La ville d’El Fasher, dans le Darfour occidental, est tombée aux mains des Forces de soutien rapide (RSF) après un an et demi de siège, déclenchant une nouvelle vague de violence extrême au Soudan. Des témoignages accablants font état de massacres et d’exécutions sommaires de civils, tandis que des milliers de personnes fuient les combats.
Selon des informations recueillies par l’ONU, la situation humanitaire est catastrophique. Martha Ama Akyaa Pobee, secrétaire générale adjointe des Nations Unies pour l’Afrique, a déclaré lors d’une réunion d’urgence du Conseil de sécurité que « aucun passage sûr n’existe pour permettre aux civils de quitter la zone ». Le bureau des droits de l’homme de l’ONU a documenté de « graves et généralisées violations des droits de l’homme » à El Fasher et dans ses environs, notamment des massacres et des exécutions lors de perquisitions de maison en maison.
Le Réseau des médecins soudanais a fait état d’au moins 1 500 personnes tuées par les RSF alors que les civils tentaient de fuir la ville, dénonçant une situation qualifiée de « véritable génocide ». Plus de 15 000 personnes déplacées ont atteint la ville de Tawila, apportant avec elles des récits glaçants de ces atrocités. Des vidéos examinées par le Haut-Commissariat des Nations Unies aux droits de l’homme montrent « des dizaines d’hommes non armés abattus ou gisant morts, encerclés par des combattants de RSF ».
Des survivants décrivent des scènes de chaos, avec des combattants des RSF menant des attaques de maison en maison, battant et tuant des civils, y compris des femmes et des enfants. « C’était comme un champ de bataille. Des corps partout et des gens saignaient et personne pour les aider », a témoigné Tajal-Rahman, un homme d’une cinquantaine d’années, après avoir fui vers Tawila. La ville accueille désormais 650 000 réfugiés.
L’hôpital saoudien, le dernier hôpital fonctionnel d’El Fasher pendant le siège, a été le théâtre d’un massacre particulièrement odieux. Des hommes armés ont enlevé des médecins et des infirmières avant de revenir tuer au moins 460 personnes, patients et personnel confondus, au cours de plusieurs vagues d’attaques. L’Organisation mondiale de la santé (OMS) a indiqué qu’au moins six membres du personnel médical étaient toujours détenus par les RSF. Des images satellite corroborées par le laboratoire de recherche humanitaire de la Yale School of Public Health confirment des exécutions présumées autour de l’hôpital et un possible massacre dans un ancien hôpital pour enfants utilisé comme site de détention par les RSF.

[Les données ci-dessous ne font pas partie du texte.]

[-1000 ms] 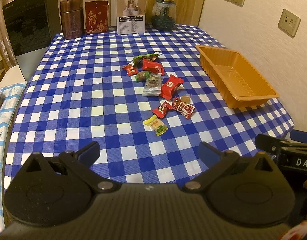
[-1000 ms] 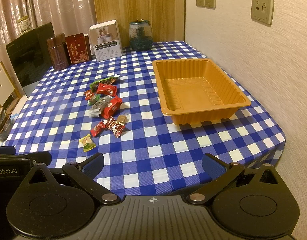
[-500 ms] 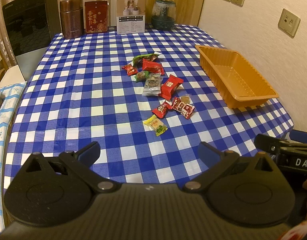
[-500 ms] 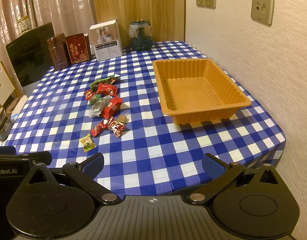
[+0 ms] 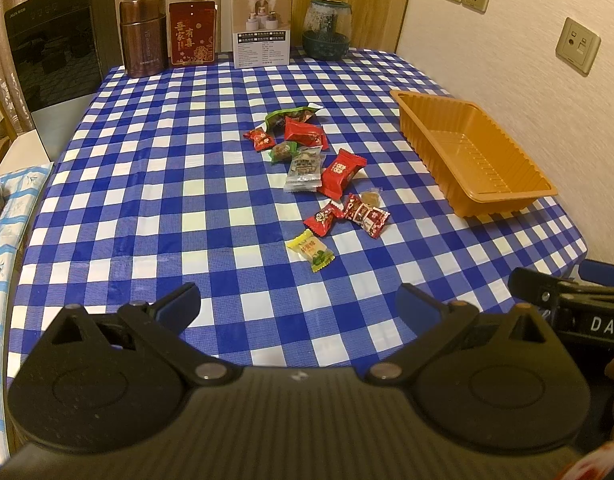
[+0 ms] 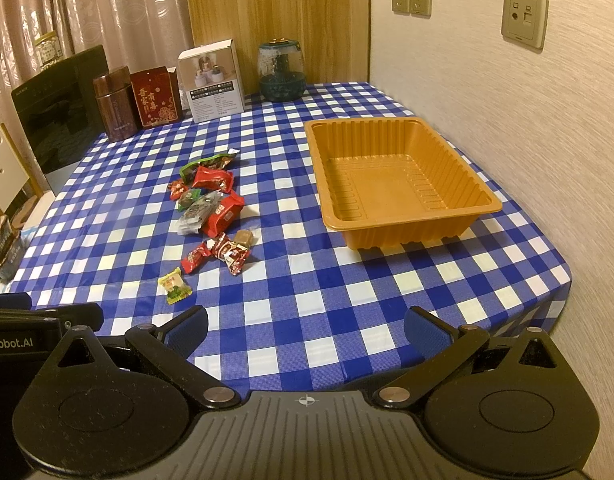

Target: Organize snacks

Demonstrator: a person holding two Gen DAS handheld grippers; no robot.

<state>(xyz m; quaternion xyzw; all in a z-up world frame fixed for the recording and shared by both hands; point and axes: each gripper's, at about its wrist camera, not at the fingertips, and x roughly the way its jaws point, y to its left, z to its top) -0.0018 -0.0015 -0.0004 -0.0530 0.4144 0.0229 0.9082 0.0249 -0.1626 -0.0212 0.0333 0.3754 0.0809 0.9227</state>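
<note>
Hovering spread wide and empty at the near edge of the checked surface [image 6: 347, 280], both grippers' fingers [image 5: 179, 300] [image 6: 187, 326] hold nothing. Sorting seems unstarted: wrapped snacks [image 5: 319, 176] lie scattered beside the bare orange tray [image 6: 407, 216]. The next move calls for reaching the nearest yellow candy [image 5: 313, 250].

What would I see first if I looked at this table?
Probably the little heap of snack packets, mostly red, lying in the middle of the blue-and-white checked tablecloth. To their right, near the wall, sits a big orange tray with nothing in it. Along the far edge stand a brown canister, a red packet, a white box and a glass jar.
</note>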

Tom Fletcher, le plus haut responsable humanitaire de l’ONU, a dénoncé devant le Conseil de sécurité des « viols de femmes et de filles, des mutilations et des meurtres commis en toute impunité ». La guerre civile au Soudan a déjà fait des dizaines de milliers de morts et déplacé plus de 12 millions de personnes, créant ce que l’International Rescue Committee qualifie de « plus grande crise humanitaire jamais enregistrée ». La famine a été officiellement déclarée dans la région du Darfour en août 2024, et plus de la moitié de la population soudanaise, soit au moins 25 millions de personnes, a besoin d’une aide humanitaire.
Près de trois millions de Soudanais ont fui vers les pays voisins, notamment le Tchad, l’Éthiopie et le Soudan du Sud. Les RSF contrôlent désormais tous les principaux centres urbains du Darfour.
Des législateurs américains accusent les RSF de « génocide » et de nettoyage ethnique contre les groupes ethniques non arabes. Ils appellent à une réaction ferme, y compris la désignation des RSF comme organisation terroriste. Certains pointent également du doigt le rôle des Émirats arabes unis, accusés de soutenir militairement les RSF, ce que les Émirats arabes unis nient, affirmant qu’ils soutiennent un cessez-le-feu.
Des appels se font également pour interdire la vente d’armes aux pays fournissant des armes aux Forces armées soudanaises (SAF) ou aux RSF, et pour appliquer l’embargo sur les armes de l’ONU au Soudan.
Les RSF, une milice soudanaise basée au Darfour, combattent l’armée soudanaise pour le contrôle du pays depuis trois ans. Créées en 2013 par l’ancien dictateur Omar al-Bachir, elles s’inspirent des milices Janjaweed responsables de la campagne de violence au Darfour entre 2003 et 2005, qui a fait environ 300 000 morts.